Should the above steps not resolve the issue, contact the Bitdefender Support Teamattaching full logs together with outputs from the above commands.Troubleshooting: Using the GravityZone LogCollector

GravityZone On-Premises integration with Amazon EC2

This section presents the prerequisites and some basic troubleshooting steps for integrating GravityZone (on-premises) with an Amazon EC2 inventory.

As an Amazon EC2 customer, you can integrate the inventory of EC2 instances grouped by Regions and Availability Zones with the GravityZone network inventory.

Prerequisites
  • A company administrator account in a fully functional on-premise GravityZone console, able to communicate with the address of your specific AWS EC2 region:

    • ec2.[aws-region].amazonaws.com:44 (view the full list here)

  • An active AWS IAM service account with the following privileges:

    • Programmatic access (access / secret key)

    • IAMReadOnlyAccess

    • AmazonEC2ReadOnlyAccess for all required AWS regions

Troubleshooting

If you fail to create an Amazon EC2 integration in GravityZone, or the integration becomes out of sync, check the following possible causes and solutions:

Issue

Solution

The AWS account linked to the provided credentials is missing one or both of the required permissions (IAMReadOnlyAccess and AmazonEC2ReadOnlyAccess).

Access the AWS user roles and policies and add all the required permissions.

The recently modified AWS account user permissions have not yet propagated all across AWS, while creating the AWS integration in GravityZone.

Wait for a few minutes, and then try again to configure the integration.

The AWS policy linked to the AWS user account includes only a part of the specific regions (for example us-east-1, or us-east-1 and us-east-2).
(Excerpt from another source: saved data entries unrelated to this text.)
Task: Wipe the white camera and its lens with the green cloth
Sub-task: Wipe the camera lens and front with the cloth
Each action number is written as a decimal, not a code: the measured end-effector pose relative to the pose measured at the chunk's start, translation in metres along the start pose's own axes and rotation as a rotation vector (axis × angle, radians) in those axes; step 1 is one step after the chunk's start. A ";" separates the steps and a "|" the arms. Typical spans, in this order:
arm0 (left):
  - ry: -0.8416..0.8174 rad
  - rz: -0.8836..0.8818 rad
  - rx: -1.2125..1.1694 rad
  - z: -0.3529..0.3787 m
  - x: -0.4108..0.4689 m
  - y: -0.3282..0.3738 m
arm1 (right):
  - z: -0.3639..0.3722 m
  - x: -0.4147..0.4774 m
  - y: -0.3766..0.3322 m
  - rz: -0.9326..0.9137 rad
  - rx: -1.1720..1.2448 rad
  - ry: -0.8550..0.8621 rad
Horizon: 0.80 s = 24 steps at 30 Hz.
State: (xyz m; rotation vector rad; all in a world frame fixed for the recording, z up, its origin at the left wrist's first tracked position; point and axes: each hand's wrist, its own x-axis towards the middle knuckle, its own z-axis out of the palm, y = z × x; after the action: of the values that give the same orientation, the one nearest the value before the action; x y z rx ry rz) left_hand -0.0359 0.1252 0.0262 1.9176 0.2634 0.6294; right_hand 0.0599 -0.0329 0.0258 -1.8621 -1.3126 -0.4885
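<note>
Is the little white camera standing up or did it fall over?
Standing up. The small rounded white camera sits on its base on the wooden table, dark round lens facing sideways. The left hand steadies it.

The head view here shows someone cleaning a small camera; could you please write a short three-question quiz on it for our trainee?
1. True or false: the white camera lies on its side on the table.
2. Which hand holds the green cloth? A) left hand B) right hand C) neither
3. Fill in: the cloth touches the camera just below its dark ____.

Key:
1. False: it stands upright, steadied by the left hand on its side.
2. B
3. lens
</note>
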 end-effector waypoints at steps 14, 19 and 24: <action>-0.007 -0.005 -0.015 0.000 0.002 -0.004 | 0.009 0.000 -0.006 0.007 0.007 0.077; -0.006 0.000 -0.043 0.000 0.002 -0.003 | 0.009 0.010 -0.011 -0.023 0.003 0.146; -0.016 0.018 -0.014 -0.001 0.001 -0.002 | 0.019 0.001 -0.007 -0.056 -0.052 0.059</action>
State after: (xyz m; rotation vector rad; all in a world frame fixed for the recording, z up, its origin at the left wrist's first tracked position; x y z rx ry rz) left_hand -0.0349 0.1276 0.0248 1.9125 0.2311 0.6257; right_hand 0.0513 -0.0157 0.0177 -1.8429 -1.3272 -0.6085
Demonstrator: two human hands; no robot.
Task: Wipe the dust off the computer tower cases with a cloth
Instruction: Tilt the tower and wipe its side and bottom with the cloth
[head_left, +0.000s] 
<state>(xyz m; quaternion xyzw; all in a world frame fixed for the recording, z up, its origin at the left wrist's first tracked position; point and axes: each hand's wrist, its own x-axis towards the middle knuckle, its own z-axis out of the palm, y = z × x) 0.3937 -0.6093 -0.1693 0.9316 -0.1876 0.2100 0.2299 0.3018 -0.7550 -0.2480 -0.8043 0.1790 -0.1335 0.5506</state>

We only support integrations for AWS user accounts with access rights on all regions.

Apply the AWS user account with AmazonEC2ReadOnlyAccess permission for all the required EC2 regions.

Some Amazon EC2 regions are unavailable. GravityZone requires connectivity to all AWS regions when creating the integration or synchronizing the AWS inventory. When GravityZone cannot communicate with one or several regions, the integration fails or becomes out of sync. Possible reason: outage of the corresponding AWS regions.

Check the AWS regions status page and try again to create / synchronize the integration when the outage is solved.

Trying to create multiple Amazon EC2 integrations using the same AWS account. GravityZone supports multiple AWS EC2 integrations based on access and secret keys of different AWS accounts. It is not possible to create two Amazon EC2 integrations using the same AWS account, even when providing two sets of access and secret keys.

Use a set of credentials of a user created under a different AWS account, when trying to create another Amazon EC2 integration in GravityZone.

The provided secret and access keys are no longer valid or available, and the integration becomes out of sync.

Access the AWS account and create another key pair for the corresponding IAM user.

Your firewall is blocking the communication between GravityZone appliance and AWS.

Configure the firewall (or a proxy) to allow network access between GravityZone and AWS.